Integration is critically important in microelectronics at the wafer, chip, and package levels and is a means to achieving compact designs and cost reduction. Integration technology is used in the manufacture of MEMS, display devices, radio frequency (RF) components, and a number of other microelectronic components. In such applications, integration challenges are manifested in soldering, metallization, service reliability, joint degradation, vacuum seals, and other areas. Highly complex and sophisticated integration technologies are used in the construction of devices with semiconductor chips and in the development of methods to connect MEMS components.

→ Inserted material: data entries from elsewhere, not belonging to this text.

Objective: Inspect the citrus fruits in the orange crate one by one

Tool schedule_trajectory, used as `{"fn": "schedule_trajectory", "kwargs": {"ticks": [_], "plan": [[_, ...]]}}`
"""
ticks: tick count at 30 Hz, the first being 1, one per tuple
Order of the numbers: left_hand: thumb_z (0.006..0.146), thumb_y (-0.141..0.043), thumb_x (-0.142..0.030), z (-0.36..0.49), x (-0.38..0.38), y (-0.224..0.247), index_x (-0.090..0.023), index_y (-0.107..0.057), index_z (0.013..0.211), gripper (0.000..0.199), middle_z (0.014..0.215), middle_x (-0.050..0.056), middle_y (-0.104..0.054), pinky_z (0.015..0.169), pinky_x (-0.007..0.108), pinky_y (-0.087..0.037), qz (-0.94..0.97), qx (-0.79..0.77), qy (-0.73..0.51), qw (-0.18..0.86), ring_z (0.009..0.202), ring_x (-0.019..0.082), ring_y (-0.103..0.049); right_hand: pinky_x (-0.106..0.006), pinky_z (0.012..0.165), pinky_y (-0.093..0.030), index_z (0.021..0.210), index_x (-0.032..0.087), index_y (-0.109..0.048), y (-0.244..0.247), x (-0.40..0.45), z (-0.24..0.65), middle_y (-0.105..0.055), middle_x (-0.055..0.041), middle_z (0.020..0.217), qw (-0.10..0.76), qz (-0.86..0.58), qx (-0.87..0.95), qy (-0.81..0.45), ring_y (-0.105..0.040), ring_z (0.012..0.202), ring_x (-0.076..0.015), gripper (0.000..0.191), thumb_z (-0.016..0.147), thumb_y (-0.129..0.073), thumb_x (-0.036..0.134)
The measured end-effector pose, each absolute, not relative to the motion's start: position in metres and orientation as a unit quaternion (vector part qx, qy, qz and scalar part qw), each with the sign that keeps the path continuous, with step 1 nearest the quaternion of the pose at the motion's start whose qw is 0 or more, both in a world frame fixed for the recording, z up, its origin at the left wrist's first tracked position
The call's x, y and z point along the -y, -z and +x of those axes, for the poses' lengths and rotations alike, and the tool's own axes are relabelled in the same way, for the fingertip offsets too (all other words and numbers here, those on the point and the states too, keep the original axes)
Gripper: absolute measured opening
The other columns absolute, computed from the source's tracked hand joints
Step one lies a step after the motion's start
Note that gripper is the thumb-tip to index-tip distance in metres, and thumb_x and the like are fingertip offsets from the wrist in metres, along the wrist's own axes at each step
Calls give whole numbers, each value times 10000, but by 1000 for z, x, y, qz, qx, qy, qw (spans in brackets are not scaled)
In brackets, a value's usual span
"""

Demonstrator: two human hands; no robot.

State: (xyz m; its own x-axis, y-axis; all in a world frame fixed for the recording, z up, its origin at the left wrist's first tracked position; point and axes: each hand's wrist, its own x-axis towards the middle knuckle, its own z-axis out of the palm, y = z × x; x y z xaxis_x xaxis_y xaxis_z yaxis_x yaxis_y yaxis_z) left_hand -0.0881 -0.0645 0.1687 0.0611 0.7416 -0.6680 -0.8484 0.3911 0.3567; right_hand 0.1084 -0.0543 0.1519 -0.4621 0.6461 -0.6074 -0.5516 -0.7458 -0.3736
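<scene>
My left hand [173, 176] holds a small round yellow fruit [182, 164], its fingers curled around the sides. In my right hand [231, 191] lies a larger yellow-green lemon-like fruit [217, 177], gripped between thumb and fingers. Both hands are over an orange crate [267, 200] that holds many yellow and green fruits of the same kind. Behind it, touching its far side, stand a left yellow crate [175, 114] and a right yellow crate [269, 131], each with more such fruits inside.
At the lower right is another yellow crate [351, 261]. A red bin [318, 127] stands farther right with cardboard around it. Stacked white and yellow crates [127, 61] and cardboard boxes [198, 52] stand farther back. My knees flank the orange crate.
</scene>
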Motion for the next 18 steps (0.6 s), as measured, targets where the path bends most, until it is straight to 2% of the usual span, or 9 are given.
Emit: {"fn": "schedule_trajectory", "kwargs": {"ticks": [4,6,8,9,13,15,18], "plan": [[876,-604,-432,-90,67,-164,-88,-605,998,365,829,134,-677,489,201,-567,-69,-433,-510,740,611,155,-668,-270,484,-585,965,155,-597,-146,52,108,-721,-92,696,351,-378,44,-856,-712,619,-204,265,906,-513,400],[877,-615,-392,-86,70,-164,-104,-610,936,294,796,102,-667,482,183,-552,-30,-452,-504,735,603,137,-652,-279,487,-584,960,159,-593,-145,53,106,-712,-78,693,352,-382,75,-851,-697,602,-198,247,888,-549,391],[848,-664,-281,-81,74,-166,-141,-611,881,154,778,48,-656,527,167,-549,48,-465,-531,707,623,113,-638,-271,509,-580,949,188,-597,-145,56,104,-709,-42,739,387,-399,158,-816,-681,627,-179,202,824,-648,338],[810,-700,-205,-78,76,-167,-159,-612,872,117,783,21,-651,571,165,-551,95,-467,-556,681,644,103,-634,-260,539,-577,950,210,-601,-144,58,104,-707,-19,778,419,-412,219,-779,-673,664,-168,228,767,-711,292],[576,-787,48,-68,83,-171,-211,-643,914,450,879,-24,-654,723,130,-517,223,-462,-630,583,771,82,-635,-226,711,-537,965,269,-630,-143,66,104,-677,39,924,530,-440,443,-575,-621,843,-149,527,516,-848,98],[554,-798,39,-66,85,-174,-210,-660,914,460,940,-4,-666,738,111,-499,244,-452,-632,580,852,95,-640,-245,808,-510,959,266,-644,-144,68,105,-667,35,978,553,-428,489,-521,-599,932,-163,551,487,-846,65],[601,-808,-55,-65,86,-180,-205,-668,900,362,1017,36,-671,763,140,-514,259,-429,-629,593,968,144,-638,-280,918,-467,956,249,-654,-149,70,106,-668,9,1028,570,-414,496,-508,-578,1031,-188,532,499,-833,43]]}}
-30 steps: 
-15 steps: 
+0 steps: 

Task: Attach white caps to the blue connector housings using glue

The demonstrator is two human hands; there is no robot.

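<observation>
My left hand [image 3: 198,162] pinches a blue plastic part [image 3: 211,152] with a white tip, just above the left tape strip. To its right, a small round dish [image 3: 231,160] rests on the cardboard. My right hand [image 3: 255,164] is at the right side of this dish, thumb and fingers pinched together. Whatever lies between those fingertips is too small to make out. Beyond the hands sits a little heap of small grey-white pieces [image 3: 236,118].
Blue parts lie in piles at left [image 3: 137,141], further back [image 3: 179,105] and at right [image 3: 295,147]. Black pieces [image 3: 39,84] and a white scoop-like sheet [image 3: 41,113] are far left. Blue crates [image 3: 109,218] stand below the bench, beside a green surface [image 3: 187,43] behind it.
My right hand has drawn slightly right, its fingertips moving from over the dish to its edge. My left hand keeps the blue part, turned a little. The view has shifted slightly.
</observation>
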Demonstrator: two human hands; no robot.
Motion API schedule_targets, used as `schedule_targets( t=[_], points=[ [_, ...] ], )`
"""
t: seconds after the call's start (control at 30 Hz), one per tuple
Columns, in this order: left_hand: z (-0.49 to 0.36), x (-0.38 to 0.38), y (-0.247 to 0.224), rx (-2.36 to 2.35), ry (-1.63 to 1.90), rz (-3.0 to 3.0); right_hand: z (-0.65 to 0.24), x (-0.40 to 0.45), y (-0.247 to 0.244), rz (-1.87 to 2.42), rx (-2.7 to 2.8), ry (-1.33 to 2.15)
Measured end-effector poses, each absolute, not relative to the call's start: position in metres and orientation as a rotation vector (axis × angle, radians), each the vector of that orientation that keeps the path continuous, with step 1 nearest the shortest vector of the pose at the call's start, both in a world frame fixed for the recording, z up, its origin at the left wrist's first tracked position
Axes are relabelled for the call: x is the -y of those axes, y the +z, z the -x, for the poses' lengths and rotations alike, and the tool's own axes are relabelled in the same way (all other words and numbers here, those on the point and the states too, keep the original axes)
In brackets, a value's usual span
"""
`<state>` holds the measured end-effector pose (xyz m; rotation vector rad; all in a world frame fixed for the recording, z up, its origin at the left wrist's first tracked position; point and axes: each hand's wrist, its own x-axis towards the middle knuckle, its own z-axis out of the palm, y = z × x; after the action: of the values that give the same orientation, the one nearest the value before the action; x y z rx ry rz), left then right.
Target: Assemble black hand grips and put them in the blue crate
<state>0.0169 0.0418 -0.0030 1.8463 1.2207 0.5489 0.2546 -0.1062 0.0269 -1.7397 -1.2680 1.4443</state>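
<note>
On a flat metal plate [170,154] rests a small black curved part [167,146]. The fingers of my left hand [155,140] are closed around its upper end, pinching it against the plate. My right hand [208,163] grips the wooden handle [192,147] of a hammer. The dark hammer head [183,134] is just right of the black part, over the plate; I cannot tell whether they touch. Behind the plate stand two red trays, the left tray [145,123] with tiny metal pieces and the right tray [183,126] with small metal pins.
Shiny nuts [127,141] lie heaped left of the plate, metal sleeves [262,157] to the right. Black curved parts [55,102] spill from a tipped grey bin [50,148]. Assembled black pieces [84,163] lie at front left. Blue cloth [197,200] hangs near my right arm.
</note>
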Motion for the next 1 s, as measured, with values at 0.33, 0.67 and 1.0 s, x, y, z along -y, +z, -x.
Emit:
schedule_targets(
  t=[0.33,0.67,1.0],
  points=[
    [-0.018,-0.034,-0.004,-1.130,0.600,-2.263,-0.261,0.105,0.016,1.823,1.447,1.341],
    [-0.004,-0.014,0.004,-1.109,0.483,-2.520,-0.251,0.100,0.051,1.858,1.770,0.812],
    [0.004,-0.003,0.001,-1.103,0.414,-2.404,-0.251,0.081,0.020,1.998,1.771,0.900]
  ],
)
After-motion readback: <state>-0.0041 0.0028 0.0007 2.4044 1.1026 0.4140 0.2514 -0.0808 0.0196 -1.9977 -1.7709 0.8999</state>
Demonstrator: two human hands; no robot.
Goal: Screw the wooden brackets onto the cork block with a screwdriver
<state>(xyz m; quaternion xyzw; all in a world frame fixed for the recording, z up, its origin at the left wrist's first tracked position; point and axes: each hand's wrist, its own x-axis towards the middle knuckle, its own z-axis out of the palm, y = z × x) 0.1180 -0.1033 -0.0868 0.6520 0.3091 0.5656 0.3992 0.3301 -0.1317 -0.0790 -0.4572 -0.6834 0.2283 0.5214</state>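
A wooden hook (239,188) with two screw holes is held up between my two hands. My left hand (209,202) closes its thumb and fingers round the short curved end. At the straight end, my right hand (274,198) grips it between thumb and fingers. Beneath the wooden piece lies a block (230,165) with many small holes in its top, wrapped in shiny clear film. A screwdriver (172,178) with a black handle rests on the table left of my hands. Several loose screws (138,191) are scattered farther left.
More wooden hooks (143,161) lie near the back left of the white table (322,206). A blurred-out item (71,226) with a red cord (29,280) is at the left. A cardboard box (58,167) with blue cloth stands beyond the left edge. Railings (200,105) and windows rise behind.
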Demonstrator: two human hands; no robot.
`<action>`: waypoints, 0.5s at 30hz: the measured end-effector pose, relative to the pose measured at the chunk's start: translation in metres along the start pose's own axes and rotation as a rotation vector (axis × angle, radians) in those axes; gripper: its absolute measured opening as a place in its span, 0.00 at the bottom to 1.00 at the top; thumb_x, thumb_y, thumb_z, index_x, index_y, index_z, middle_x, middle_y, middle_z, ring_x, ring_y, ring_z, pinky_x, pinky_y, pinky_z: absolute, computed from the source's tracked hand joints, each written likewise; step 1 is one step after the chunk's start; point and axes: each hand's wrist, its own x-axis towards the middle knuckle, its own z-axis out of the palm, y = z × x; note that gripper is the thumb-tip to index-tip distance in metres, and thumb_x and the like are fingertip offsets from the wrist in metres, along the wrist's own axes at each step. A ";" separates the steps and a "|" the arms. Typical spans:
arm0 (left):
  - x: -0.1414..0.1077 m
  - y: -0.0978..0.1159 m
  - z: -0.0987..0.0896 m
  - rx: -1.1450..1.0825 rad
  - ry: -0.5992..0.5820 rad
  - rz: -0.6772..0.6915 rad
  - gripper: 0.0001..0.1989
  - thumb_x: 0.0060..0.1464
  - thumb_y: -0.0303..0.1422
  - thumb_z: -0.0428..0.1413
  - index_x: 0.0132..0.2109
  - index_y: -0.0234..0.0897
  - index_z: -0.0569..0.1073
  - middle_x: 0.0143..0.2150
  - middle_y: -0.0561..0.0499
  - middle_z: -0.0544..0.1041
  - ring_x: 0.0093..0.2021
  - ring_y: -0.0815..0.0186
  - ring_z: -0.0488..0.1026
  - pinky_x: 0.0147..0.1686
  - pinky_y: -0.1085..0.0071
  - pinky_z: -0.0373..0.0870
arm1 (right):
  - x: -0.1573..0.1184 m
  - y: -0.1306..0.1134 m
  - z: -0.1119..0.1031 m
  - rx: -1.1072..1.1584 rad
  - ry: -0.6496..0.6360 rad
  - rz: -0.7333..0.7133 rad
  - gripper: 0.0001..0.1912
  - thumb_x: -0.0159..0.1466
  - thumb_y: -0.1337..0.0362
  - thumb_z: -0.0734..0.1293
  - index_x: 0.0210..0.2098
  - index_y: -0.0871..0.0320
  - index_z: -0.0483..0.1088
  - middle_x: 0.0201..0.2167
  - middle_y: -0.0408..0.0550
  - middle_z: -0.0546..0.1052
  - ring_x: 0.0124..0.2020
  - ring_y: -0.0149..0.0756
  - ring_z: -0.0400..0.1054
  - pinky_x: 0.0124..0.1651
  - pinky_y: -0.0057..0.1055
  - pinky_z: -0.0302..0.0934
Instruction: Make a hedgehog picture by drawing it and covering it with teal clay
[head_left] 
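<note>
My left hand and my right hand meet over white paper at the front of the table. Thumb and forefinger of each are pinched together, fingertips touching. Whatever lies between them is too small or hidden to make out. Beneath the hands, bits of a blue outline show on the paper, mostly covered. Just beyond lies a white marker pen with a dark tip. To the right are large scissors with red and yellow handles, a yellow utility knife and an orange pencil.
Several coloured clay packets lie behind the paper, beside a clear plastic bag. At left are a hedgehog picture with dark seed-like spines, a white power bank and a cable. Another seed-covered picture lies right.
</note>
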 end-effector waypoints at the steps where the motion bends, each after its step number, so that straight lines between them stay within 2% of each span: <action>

MCMs integrate a number of unique functions into a system and consist of a group of advanced functional electronic devices that permit size reduction. MCMs combine integrated circuits (ICs) based on different materials and provide reliable low-cost integration technology to combine several ICs with a functional substrate. MCMs are designed based on thin-film multilayer structures on ceramic, silicon or metal that can offer the highest integration density per layer. They are usually built using joining and surface modification technology, such as sputtering and plating. The biggest advantage of joining is the ability to join any dissimilar materials if their surface mechanical properties, in terms of flatness, smoothness, and cleanliness, are sufficiently good.